The case study was of a 54-year-old man with HIV whose disease was not completely under control with antiretroviral therapy (ART). The new approach was an adoptive cell therapy involving natural killer (NK) and gamma delta T-cells (gdT) from a healthy donor. The patient was treated by Phillip Musikanth, HIV specialist and medical director of Seraph Medical, SRI’s clinical site.
“Great advances have been made in the treatment of many disease states including HIV, with immune-based therapies,” Musikanth said. “We have yet to master eliminating HIV from the human host. Our novel approach here offers some new insights to try and achieve this goal by applying immune-based strategies.”
The treatment started by stopping the use of antiretroviral drugs and providing “preliminary supportive medications to ready the body for the new cell therapy.” This caused an increase in HIV in the patient’s bloodstream.

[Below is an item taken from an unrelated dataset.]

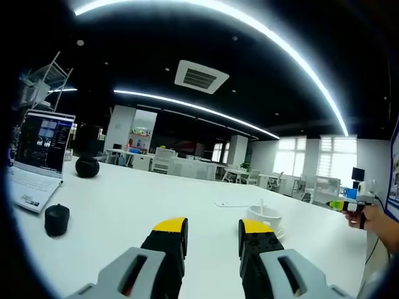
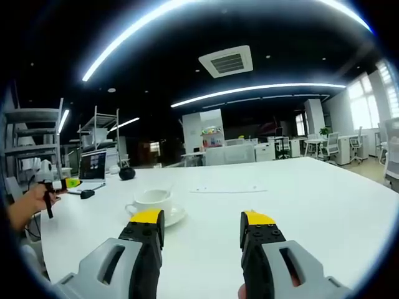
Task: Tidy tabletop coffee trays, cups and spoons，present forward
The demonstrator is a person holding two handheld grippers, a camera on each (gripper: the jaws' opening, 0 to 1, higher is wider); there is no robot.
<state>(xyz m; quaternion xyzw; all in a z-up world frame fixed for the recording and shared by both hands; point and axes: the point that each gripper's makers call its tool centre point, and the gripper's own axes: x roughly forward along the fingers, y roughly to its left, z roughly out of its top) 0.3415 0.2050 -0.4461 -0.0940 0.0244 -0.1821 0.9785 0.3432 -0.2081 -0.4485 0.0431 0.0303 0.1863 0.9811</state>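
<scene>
Both claws hang released above the white table (image 1: 156, 199), jaws spread with nothing between them: the left claw (image 1: 212, 232) in the left gripper view, the right claw (image 2: 201, 223) in the right gripper view. Ahead and left of the left claw sits an open laptop (image 1: 38, 156) (screen lit), with a round black object (image 1: 87, 166) beyond it and a small black lump (image 1: 57, 219) nearer. Just ahead and right of the left claw stands a white cup (image 1: 264, 215) on its saucer (image 1: 278, 233), a spoon handle (image 1: 261, 204) rising from it. In the right gripper view that cup (image 2: 151, 199) lies just ahead and left of the claw.
</scene>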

About three weeks after treatment began, the man’s HIV levels started to drop. At 100 days, his viral load was below 20 copies/ml, which is the lowest level of detection. Now, more than a year from the start of the cell therapy, the patient’s HIV levels have stayed at or below that level, and he had not needed to take antiretroviral drugs.
Using alloreactive immune cells to eliminate undesirable targets was first pioneered in cancer in 1986 by Shimon Slavin in Israel. His focus was on chemotherapy-resistant cancers.

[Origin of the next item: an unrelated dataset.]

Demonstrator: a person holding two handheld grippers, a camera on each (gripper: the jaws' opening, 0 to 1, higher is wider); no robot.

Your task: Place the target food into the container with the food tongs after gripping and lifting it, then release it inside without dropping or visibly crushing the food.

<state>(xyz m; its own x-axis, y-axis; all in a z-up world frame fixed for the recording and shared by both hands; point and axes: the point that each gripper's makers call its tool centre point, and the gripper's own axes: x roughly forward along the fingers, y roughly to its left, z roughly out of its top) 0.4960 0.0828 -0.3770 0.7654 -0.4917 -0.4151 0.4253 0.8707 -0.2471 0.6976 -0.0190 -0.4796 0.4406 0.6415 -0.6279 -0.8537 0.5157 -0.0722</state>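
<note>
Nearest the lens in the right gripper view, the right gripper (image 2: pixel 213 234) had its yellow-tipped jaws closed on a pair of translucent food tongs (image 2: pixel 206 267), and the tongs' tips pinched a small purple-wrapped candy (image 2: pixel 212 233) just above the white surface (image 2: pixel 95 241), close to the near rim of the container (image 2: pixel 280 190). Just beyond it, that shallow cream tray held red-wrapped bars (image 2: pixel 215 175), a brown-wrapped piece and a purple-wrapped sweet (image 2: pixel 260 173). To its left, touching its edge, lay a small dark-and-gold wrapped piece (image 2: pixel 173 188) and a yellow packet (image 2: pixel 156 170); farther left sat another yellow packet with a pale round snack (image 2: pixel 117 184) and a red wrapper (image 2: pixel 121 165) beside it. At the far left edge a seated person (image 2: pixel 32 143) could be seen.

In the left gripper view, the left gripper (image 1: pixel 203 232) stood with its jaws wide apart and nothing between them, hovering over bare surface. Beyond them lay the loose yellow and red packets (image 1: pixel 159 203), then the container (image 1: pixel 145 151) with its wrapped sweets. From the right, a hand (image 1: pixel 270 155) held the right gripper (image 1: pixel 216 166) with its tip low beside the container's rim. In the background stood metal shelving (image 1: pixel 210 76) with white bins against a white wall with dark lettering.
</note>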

“Having worked on creating novel cell therapies for the past five decades, I think the treatment developed at the Seraph Research Institute has great potential to eliminate HIV-infected cells and educate the immune system to fight the virus in new ways,” Slavin said.
To date, only two HIV patients have been declared “cured” of the disease, although millions have their HIV under control via cocktails of antiviral drugs. Timothy Ray Brown, who died of cancer on September 29, 2020, was the first, dubbed the “Berlin Patient.” He was cured in 2007.
Initially diagnosed in 1995, a decade later, Brown was diagnosed with leukemia. He was treated at the Free University of Berlin via a stem cell transplant from a donor with a rare genetic mutation that provided natural resistance to HIV. After two procedures, it was successful, and in 2008 Brown was declared free of both HIV and leukemia.
In 2019, Adam Castillejo dubbed the “London Patient,” underwent a similar procedure. A UK resident, he was diagnosed with HIV in 2003 and began antiretroviral therapy in 2012. He was eventually diagnosed with advanced Hodgkin’s lymphoma and treated with a stem cell transplant in 2016 after receiving chemotherapy. He then received ART for 16 months. To determine if the HIV-1 infection was actually in remission, he went off ART. After being in remission for 18 months, he was tested and found that his HIV viral load was undetectable.
The donors for both men carried a rare genetic mutation called CCR5-delta 32, which causes resistance to HIV.
If viable, SRI’s approach is different and wouldn’t necessarily be limited to people undergoing rare cancer treatment. They are currently working to take their cell therapy into clinical trials.